Your reply should be a single number, the count of lines in the records that contain "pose".

== Records provided

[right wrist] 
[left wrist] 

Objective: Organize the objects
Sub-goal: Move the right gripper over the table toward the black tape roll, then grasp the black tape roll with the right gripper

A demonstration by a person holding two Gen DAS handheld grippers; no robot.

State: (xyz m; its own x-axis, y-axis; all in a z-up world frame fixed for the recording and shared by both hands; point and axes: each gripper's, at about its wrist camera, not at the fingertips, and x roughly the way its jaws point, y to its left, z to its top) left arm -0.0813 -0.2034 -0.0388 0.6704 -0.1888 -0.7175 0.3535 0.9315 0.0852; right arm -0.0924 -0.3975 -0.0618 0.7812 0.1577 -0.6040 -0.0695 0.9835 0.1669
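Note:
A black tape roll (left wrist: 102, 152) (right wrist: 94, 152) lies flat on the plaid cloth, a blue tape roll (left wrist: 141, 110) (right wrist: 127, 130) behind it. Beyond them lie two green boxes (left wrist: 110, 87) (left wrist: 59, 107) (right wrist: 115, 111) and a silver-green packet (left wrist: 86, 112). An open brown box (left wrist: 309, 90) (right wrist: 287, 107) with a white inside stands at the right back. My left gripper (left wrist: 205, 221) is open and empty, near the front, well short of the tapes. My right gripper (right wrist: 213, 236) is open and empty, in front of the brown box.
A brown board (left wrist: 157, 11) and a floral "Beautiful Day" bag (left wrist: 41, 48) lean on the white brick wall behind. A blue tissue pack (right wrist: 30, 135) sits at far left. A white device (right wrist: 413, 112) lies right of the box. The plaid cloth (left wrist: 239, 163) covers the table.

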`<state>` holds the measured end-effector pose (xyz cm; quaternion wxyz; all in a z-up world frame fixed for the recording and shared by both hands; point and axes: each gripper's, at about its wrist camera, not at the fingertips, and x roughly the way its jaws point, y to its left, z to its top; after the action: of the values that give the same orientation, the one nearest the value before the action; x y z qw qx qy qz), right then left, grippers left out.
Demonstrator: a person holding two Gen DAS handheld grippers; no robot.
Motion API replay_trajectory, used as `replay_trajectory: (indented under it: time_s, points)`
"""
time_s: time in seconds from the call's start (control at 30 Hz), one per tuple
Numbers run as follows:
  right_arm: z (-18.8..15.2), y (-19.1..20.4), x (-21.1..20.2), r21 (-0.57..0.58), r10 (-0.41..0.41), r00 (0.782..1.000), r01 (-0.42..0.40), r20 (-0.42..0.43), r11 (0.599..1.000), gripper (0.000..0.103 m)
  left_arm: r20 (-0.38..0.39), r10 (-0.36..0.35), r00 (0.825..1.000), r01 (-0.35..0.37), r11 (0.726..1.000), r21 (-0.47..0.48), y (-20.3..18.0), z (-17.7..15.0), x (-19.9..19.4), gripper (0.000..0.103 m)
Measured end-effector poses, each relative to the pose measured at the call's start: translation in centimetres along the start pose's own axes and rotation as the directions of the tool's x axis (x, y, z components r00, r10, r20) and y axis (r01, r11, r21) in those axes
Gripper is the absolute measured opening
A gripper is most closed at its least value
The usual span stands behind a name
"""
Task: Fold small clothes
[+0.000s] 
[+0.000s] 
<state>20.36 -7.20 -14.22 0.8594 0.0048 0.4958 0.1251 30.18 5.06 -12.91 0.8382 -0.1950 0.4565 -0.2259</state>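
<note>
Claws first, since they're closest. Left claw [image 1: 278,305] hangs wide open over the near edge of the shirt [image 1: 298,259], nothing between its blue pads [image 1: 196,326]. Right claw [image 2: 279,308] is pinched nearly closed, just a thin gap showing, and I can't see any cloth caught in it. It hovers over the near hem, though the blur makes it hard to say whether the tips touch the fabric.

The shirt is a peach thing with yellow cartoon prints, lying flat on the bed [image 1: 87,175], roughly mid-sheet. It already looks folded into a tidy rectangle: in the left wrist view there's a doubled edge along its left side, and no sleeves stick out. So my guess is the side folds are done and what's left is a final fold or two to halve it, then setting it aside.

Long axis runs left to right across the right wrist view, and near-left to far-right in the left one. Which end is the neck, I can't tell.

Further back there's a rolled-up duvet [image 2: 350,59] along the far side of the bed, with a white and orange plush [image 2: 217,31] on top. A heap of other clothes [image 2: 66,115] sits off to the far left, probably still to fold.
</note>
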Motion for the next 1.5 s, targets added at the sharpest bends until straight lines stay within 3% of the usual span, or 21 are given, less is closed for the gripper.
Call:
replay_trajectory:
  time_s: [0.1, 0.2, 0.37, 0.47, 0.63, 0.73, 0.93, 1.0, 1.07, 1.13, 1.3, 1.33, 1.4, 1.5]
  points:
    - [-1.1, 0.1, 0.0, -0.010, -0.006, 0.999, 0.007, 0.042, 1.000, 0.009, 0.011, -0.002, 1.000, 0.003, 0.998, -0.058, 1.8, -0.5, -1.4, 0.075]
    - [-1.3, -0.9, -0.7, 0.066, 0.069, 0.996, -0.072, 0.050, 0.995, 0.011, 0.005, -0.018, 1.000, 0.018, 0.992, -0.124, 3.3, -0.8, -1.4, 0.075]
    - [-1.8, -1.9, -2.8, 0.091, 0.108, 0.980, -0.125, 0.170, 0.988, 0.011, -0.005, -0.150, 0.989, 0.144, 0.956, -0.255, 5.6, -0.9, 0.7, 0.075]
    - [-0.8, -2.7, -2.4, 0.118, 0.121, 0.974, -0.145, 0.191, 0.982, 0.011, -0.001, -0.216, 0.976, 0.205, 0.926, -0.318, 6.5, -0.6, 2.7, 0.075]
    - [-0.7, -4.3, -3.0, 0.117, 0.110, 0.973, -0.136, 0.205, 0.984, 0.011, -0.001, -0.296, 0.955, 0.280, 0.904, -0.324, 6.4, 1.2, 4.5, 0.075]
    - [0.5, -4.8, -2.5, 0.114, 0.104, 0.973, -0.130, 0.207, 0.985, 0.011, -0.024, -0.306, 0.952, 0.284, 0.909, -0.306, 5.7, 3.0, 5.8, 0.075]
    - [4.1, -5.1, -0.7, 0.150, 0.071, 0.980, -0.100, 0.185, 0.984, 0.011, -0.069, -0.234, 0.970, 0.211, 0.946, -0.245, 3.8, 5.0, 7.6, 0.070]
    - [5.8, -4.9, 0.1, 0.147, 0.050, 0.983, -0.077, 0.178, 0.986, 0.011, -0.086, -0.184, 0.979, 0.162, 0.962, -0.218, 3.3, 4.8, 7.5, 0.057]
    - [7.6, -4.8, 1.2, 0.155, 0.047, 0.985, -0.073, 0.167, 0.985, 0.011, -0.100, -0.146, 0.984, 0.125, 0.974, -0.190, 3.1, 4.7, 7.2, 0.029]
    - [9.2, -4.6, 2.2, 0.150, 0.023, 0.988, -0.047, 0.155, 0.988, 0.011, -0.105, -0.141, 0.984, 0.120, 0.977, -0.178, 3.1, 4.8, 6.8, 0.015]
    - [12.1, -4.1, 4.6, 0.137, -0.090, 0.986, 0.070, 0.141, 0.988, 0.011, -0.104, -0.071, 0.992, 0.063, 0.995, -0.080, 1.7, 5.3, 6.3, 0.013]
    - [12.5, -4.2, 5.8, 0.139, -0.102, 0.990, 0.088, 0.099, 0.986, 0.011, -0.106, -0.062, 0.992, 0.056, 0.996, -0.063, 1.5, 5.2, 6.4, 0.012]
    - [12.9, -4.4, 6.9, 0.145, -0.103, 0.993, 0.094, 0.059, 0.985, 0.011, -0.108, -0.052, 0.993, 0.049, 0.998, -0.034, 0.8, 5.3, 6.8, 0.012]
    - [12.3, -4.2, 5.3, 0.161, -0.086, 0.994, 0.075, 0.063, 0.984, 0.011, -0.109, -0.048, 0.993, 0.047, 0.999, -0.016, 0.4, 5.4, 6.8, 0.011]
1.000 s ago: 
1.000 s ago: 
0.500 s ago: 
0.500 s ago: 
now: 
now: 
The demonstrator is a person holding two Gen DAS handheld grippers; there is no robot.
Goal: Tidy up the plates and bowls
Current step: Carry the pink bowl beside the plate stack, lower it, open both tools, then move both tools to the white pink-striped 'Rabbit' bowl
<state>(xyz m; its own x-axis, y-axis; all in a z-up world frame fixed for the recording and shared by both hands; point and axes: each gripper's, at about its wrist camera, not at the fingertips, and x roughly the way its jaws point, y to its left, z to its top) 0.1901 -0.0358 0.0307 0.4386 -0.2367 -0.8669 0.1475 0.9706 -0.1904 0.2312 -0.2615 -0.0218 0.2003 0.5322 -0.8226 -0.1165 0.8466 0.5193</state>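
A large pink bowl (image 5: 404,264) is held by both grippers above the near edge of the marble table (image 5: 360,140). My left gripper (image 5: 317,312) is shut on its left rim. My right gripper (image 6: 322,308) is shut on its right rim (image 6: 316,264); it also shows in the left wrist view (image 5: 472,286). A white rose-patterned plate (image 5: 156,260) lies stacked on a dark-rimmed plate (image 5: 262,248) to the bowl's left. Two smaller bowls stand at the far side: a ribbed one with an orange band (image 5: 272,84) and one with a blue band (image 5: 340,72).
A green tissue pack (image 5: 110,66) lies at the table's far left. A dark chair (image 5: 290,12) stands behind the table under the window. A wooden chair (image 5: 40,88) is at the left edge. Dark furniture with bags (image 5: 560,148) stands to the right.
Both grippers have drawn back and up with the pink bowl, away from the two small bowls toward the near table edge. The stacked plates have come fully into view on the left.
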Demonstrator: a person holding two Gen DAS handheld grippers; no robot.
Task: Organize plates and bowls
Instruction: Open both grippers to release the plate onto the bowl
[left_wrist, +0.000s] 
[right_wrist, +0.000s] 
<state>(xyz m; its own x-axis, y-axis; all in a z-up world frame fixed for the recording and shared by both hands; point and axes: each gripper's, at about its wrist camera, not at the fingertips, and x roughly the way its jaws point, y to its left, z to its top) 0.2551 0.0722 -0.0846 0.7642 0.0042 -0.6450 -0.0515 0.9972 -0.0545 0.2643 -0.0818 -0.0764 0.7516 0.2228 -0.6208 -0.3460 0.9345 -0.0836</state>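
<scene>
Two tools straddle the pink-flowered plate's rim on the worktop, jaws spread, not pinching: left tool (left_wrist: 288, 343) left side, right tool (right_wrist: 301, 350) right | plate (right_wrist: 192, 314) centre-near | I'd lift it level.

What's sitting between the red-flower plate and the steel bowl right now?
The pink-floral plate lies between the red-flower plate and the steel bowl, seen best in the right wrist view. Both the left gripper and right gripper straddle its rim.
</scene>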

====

▸ **Exercise answer**: 2